Прочитать дневники, написанные скверным почерком, Инда не успел, но пока ему хватало и «пророчеств» – о закрытии магнитогородских рудников и наводнении в Брезене. Доктор естественных наук, работавший в Ковчене над секретным проектом, в 421 году знал линию сжатия свода, о которой Инда не имел понятия еще месяц назад. А умер Горен за три дня до назначенной встречи с Приором Тайничной башни. Это для Йеры Йелена клан чудотворов – нечто целое и неделимое, Инда же понимал, что Приор имеет вторую ступень посвящения и не входит в децемвират. Из Ковчена на телеграфный запрос немедленно ответили, что Инда не имеет доступа к запрашиваемой информации (а значит, его не имеет и Приор). И нетрудно было предположить, что секреты децемвирата могут оказаться тайнами, которые Афран скрывает от Славлены.

Югра Горен пророчествовал и писал дневники несколько лет, несколько лет пил, болтал и делал вид, что медитирует, однако опасным его не сочли до того дня, пока Приор не назначил ему аудиенцию. А Длана Вотан, представитель Афранской Тайничной башни в Славлене, закрыл уголовное дело.

Ознакомившись с тем, что собрал Пущен, Инда навел кое-какие справки в архиве и сделал вывод, над которым Пущен (буде он в здравом уме) мог ломать свою умную голову еще лет двадцать безо всякой надежды на успех.

Мозговеда в Тайничной башне Инда не застал – вечером пятницы там было тихо и пустынно, но дежурный на выходе сказал, что в это время Вотан имеет обыкновение гулять в парке Светлой Рощи. Привычку эту Инда не посчитал подозрительной, он и сам любил такие прогулки, хотя предпочитал посещать парк тогда, когда там меньше всего народу.
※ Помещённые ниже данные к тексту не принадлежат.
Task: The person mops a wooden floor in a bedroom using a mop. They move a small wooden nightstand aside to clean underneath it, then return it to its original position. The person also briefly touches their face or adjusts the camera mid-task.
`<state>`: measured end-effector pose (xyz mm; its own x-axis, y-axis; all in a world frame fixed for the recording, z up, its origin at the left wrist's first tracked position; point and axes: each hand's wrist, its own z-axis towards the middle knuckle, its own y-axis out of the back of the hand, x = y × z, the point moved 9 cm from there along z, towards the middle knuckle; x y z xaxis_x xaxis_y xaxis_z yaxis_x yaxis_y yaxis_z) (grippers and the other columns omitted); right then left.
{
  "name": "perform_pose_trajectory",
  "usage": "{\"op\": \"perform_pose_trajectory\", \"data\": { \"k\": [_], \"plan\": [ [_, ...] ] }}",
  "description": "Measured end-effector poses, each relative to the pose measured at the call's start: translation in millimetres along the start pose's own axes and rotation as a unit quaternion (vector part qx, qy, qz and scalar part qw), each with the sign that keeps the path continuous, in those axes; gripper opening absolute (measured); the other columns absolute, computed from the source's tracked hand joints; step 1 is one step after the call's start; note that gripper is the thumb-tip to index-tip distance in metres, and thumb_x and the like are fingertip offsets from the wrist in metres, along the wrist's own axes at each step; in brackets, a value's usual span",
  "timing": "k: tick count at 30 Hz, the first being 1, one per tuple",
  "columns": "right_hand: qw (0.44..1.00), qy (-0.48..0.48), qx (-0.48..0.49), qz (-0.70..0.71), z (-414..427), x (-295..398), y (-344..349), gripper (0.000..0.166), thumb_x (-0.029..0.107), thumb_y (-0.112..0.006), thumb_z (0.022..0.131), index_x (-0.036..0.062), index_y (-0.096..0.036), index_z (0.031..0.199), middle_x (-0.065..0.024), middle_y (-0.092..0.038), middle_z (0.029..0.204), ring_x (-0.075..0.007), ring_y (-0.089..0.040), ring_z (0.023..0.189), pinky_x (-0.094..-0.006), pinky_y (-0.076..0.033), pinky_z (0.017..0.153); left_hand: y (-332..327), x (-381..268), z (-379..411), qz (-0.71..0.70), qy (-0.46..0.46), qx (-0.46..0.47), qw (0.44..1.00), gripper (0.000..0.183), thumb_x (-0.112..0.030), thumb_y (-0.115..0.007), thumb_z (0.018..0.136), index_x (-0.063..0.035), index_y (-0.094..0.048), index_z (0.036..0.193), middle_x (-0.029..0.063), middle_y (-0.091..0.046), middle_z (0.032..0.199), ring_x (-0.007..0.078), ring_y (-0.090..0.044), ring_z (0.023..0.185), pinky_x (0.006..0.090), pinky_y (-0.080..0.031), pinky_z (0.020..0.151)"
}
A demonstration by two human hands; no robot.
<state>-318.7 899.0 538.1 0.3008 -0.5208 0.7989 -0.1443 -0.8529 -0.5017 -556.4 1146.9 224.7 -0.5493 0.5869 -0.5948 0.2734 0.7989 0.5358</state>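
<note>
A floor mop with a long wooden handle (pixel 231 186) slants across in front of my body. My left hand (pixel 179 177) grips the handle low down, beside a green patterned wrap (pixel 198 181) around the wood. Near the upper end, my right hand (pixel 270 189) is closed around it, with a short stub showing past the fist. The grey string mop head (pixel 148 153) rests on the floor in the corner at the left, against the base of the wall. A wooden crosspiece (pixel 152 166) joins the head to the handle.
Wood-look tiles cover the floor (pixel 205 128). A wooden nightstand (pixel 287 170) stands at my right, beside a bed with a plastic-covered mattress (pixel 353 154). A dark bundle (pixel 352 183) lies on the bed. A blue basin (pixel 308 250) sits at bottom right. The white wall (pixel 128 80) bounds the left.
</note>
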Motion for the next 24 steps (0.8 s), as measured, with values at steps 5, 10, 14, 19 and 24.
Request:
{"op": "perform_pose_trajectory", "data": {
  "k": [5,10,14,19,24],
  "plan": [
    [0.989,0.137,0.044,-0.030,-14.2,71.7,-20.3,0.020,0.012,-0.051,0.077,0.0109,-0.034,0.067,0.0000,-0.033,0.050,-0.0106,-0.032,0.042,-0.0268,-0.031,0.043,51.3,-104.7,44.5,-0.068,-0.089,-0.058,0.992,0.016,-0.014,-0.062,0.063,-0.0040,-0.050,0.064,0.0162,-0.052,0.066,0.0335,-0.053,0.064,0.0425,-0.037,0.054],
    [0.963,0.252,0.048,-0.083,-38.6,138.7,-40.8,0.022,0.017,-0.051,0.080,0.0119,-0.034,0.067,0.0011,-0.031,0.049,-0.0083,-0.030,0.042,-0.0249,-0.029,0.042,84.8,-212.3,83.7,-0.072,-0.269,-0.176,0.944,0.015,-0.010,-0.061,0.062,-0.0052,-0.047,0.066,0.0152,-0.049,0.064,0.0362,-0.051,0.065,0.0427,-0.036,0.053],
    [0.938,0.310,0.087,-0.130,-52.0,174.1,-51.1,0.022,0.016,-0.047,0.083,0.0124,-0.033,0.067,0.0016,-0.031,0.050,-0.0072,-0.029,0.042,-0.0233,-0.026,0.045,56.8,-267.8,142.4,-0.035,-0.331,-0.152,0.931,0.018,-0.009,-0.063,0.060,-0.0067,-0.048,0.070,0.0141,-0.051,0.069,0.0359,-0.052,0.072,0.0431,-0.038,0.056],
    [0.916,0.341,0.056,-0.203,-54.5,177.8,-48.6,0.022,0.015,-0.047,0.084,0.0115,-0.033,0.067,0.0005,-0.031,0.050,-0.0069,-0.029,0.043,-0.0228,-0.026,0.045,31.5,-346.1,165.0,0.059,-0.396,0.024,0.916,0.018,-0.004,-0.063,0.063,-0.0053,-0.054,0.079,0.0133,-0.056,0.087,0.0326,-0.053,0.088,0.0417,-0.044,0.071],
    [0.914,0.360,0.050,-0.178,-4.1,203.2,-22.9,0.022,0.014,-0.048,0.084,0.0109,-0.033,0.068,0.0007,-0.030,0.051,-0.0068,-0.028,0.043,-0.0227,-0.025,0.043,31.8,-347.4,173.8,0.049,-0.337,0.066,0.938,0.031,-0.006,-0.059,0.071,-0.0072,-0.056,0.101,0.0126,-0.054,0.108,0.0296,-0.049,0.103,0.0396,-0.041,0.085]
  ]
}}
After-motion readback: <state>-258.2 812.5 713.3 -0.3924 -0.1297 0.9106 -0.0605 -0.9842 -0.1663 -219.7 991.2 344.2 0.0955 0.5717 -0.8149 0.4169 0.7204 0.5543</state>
Август – грустное время на севере… Кажется, еще вчера ночи были светлыми и короткими и сумерки – долгими и теплыми, а тут темнота накрывает землю слишком рано – и с каждым вечером все раньше, день убывает стремительно, совсем не так, как на юге. И вот уже от земли веет не прохладой – холодом, и ледяные росы по утрам не освежают, а студят… Нет-нет да слетит с дерева желтый лист, и только кажется, что до золотой осени далеко, – на самом деле осень уже притаилась в остывшей воде прудов и рек, она подкрадывается все ближе… Нигде больше нет такого острого предчувствия осени, как на севере в середине августа. Поражает только зелень трав, на юге выжженных солнцем.

Бравурные марши весны духовой оркестр сменил неторопливыми минорными вальсами: предчувствие осени защемило грудь еще сильней – в миноре. Инда с трудом преодолел вокзальную площадь – пришел поезд с дачниками.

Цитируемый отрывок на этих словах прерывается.